PURPOSE: Polycystic ovary syndrome (PCOS) is the most common metabolic/endocrine disorder among women of reproductive age. The pathogenesis of PCOS is related to race, genetics, environment, hyperandrogenemia, hyperinsulinemia, and obesity. However, studies on the molecular mechanisms underlying the relationship between RNA modification and PCOS are lacking. Thus, herein, we investigated the potential common genetic and molecular pathways between RNA modification and PCOS using bioinformatics analyses.
METHODS: The GSE34526, GSE5850, and GSE98421 datasets were downloaded from the National Center for Biotechnology Information Gene Expression Omnibus (GEO) database. Intersecting differentially expressed genes (DEGs) and RNA modification-related genes (RMRGs) in the GSE34526 dataset were analyzed, and a Venn diagram was drawn. Thereafter, Gene Ontology, pathway enrichment (KEGG) analysis, gene set enrichment analysis (GSEA), gene set variation analysis (GSVA), and immune infiltration analysis were performed. Finally, a protein-protein interaction network and mRNA-miRNA, mRNA-RBP, and mRNA-Transcription factor (TF) regulatory networks were constructed. The ROC curves and expression of hub genes were identified.
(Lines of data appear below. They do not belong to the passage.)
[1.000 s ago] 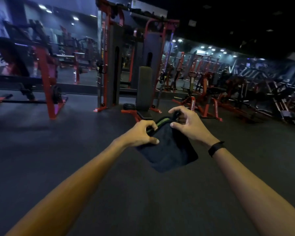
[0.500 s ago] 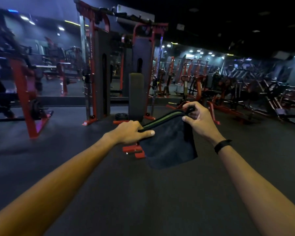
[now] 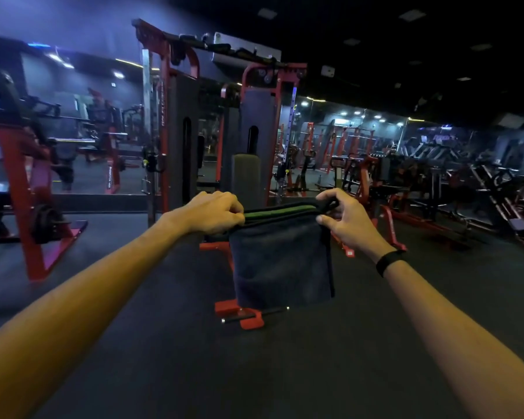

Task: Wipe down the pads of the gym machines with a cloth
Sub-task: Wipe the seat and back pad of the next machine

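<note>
My left hand (image 3: 215,213) and right hand (image 3: 347,220) pinch the folded dark cloth (image 3: 282,261) by its top corners; it hangs between both grips, above open floor (image 3: 164,343), the upright back pad (image 3: 246,179) beyond.

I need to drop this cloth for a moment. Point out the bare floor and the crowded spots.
Bare dark floor lies between your forearms, up to the red bench foot, and left toward the red rack. Ahead and right, machines crowd. Both hands grip the cloth.

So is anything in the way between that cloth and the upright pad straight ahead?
Nothing visible. Both hands, left hand and right hand, hold the cloth up in the air, and only open floor lies before the pad.
</note>
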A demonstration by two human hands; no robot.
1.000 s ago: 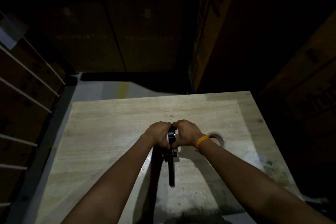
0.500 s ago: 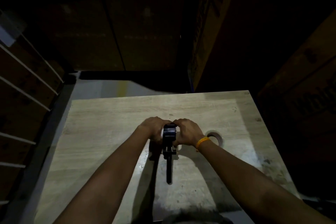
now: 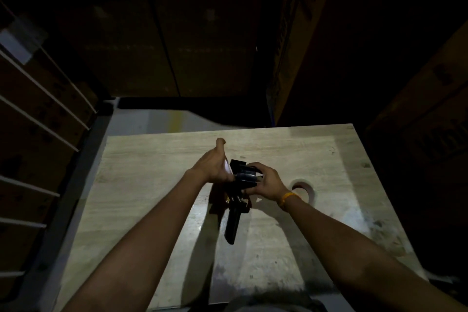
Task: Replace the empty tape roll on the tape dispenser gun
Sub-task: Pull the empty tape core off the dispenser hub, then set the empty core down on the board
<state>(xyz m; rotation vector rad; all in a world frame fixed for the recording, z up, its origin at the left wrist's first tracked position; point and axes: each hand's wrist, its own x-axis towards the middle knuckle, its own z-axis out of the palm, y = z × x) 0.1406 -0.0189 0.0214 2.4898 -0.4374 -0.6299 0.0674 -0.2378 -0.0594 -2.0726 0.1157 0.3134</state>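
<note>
So we've got the pale wood tabletop [image 3: 157,172] lit up in an otherwise really dark storeroom, with stacked cardboard boxes [image 3: 430,114] around it that we can barely make out. We're holding the tape dispenser gun [image 3: 239,185] up over the middle of the tabletop, handle hanging down toward us, probably so the roll end sits up where both hands can get at it. The right hand [image 3: 268,181] is wrapped around the side of the gun's head, fingers closed on it, which looks like the steadying grip. The left hand [image 3: 215,167] presses against the other side with the thumb sticking up, pinching something pale and thin at the edge of the head; we can't tell if that's the empty core or a tape tail, it's too dark. Off to the right, lying flat on the tabletop just behind the right wrist, is the tape roll [image 3: 304,189], parked within easy reach. Our guess is we're working the old core off.
</note>
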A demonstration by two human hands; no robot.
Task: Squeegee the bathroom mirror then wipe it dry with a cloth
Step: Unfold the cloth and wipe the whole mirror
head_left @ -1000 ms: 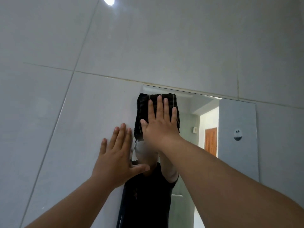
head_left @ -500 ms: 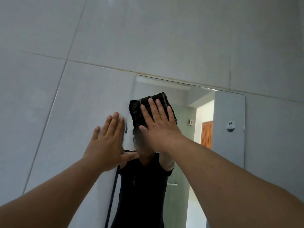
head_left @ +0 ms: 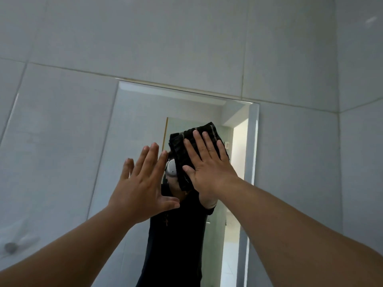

RESULTS: The expression of several RNA modification-related DEGs (RMRDEGs) (ALYREF, AGO2, TET2, YTHDF2, and TRMT61B) differed in PCOS patients. GSEA and GSVA revealed that RMRDEGs were enriched in the hedgehog, MAPK, JAK STAT, and Notch pathways. TFs, including SP7, KLF8, HCFC1, IRF1, and MLLT1, played key roles in TF regulatory networks. CONCLUSIONS: These findings suggest gene and miRNA profile alterations in PCOS patients, and confirm the existence of immune-related differences, which should unveil new directions for subsequent research into diagnosis and treatment.